We can also implement this in a recursive fashion.

def recursive_collatz_length(start: int) -> int:
    if start == 1:
        return 0
    elif start % 2 == 0:
        return 1 + recursive_collatz_length(start // 2)
    else:
        return 1 + recursive_collatz_length(3 * start + 1)


def solution_recursive() -> int:
    result = 0
    max_steps = 0
    for start in tqdm(range(1, 1_000_000)):
        steps = collatz_length(start)
        if steps > max_steps:
            max_steps = steps
            result = start
    return result

Then it takes 12 s, which isn't surprising due to the lack of a cache. But now we can insert the cache in a bit nicer way. Due to the recursion one doesn't have to fiddle with an additional stack for the trajectory.

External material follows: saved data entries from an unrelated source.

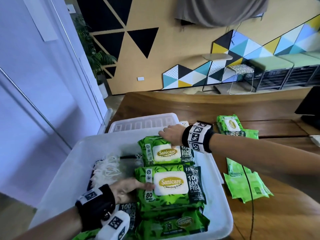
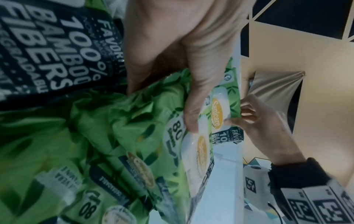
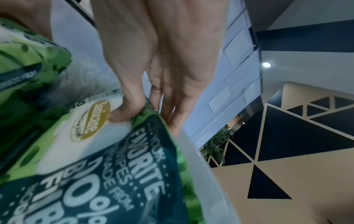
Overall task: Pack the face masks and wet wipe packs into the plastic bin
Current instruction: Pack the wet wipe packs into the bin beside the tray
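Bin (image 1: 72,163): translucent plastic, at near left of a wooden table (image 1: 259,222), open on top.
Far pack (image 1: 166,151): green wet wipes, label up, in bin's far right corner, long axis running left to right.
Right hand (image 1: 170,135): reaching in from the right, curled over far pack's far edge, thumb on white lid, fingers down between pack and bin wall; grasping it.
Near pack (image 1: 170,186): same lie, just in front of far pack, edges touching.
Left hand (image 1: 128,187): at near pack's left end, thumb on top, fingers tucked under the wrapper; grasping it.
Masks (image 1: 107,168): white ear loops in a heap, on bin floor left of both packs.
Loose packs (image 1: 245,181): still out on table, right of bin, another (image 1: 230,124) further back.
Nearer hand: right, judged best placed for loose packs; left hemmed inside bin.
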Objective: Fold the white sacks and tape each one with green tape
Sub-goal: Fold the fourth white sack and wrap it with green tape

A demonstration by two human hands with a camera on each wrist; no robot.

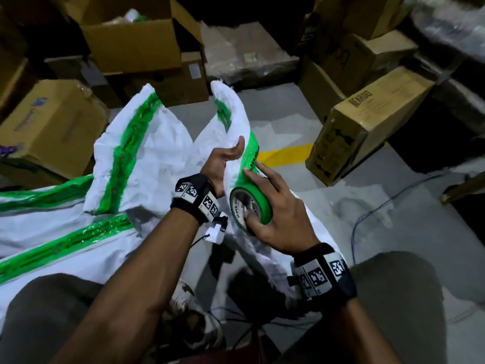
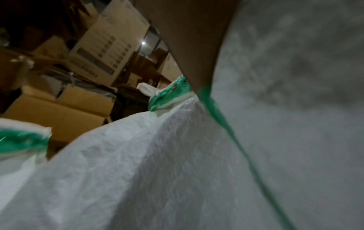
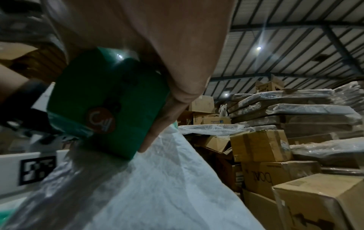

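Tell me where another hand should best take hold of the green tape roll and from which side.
Probably by the core: the green tape roll stands on edge against the white sack, its open printed face toward the left hand. Hook a thumb into the core from that side, fingers over the band, as the right hand does now; the far side is the pulled strip.

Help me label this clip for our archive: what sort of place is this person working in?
Most likely a warehouse or storeroom. Cardboard boxes are stacked all around on a grey concrete floor with a yellow floor line, and the right wrist view shows a high metal-framed roof above plastic-wrapped bundles.
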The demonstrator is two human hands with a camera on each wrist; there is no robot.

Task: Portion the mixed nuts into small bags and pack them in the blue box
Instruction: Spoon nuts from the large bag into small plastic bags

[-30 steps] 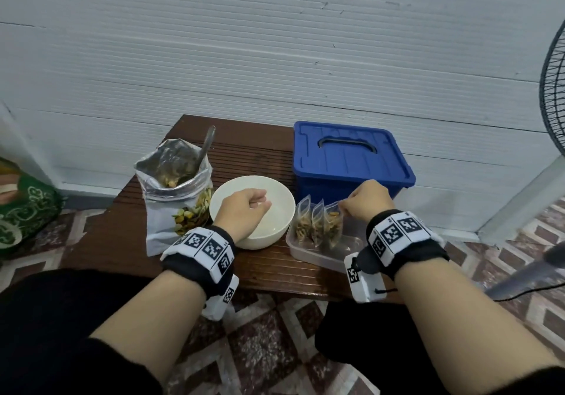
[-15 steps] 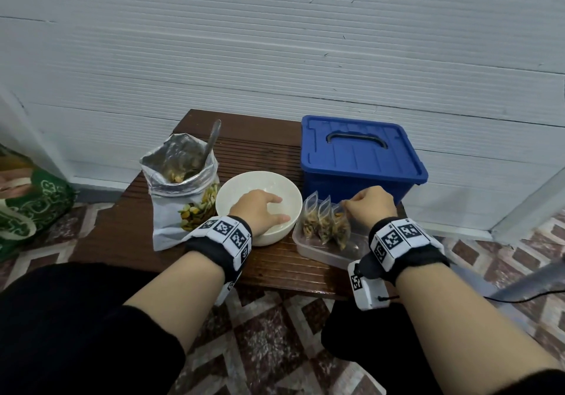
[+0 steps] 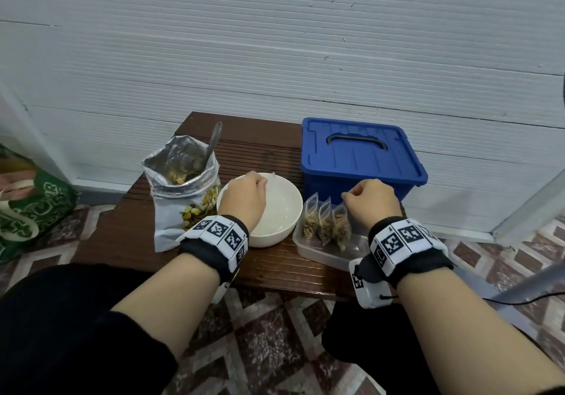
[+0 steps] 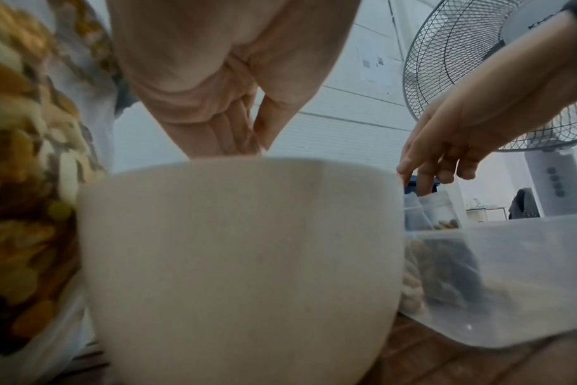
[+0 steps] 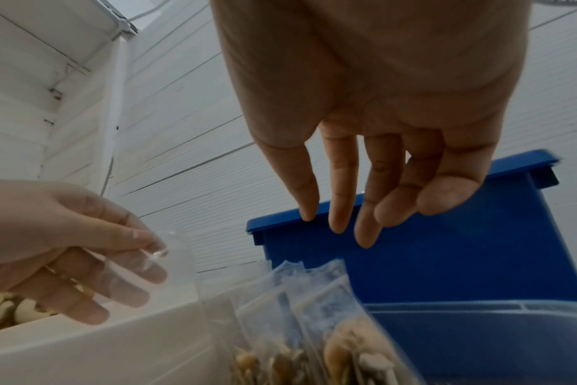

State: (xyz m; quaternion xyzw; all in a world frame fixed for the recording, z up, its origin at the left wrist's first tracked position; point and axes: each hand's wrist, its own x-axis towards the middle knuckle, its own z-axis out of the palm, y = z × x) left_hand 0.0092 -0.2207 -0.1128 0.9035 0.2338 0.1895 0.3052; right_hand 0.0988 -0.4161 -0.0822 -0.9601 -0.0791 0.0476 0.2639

Instead it just nicely fits in.

class RecursiveCollatzCache:
    def __init__(self) -> None:
        self._cache = {}

    def compute_length(self, start: int) -> int:
        if start in self._cache:
            return self._cache[start]

        if start == 1:
            result = 0
        elif start % 2 == 0:
            result = 1 + self.compute_length(start // 2)
        else:
            result = 1 + self.compute_length(3 * start + 1)

        self._cache[start] = result
        return result


def solution_recursive_with_cache() -> int:
    cache = RecursiveCollatzCache()
    result = 0
    max_steps = 0
    for start in range(1, 1_000_000):
        steps = cache.compute_length(start)
        if steps > max_steps:
            max_steps = steps
            result = start
    return result

And this now only takes 1.0 s and is the fastest solution so far. It might eventually fail due to the recursion depth. One can hope that the cache always has sufficiently many numbers in it such that for any sequence only around 1000 elements need to be computed. But I am not sure whether this holds in general. And the memory will scale linearly with the number of visited numbers, so eventually this will become a problem as well.